##### Data excerpt

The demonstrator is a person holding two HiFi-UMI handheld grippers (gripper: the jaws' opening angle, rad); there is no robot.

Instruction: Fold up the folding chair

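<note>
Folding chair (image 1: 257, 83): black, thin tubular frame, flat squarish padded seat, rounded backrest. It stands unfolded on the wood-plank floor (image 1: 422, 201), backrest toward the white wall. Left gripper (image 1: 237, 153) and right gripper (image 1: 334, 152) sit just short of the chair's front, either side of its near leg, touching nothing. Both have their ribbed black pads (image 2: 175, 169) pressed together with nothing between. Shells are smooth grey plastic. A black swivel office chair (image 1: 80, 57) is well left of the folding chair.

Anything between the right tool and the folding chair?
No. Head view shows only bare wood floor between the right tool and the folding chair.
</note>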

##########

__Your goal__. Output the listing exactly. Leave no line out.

__Task output__.
The demonstrator is a person holding two HiFi-UMI handheld grippers (gripper: the jaws' opening angle, rad); there is no robot.

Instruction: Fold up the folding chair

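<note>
Folding chair (image 1: 257, 83): black, thin tubular frame, flat squarish padded seat, rounded backrest. It stands unfolded on the wood-plank floor (image 1: 422, 201), backrest toward the white wall. Left gripper (image 1: 237, 153) and right gripper (image 1: 334, 152) sit just short of the chair's front, either side of its near leg, touching nothing. Both have their ribbed black pads (image 2: 175, 169) pressed together with nothing between. Shells are smooth grey plastic. A black swivel office chair (image 1: 80, 57) is well left of the folding chair.

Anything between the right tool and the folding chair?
No. Head view shows only bare wood floor between the right tool and the folding chair.
</note>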

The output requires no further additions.